(SUPPLIED MATERIAL)
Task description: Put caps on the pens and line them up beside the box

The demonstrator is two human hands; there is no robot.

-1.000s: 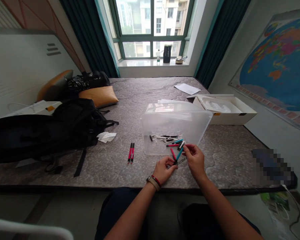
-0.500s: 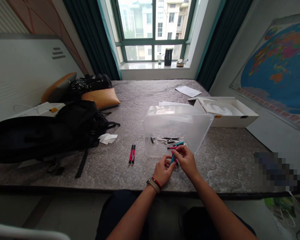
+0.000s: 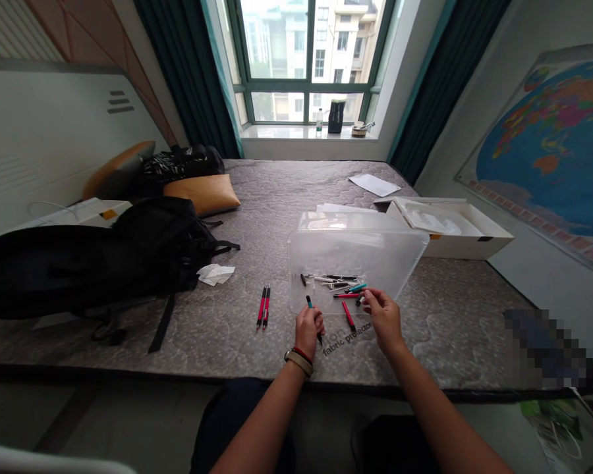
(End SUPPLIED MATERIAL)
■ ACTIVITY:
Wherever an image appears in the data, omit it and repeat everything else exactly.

■ REPLY TO THE TASK:
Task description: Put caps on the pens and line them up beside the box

The demonstrator is two human hands; there is no robot.

-1.000s: 
-0.500s: 
+0.000s: 

No additional output is required for this exercise.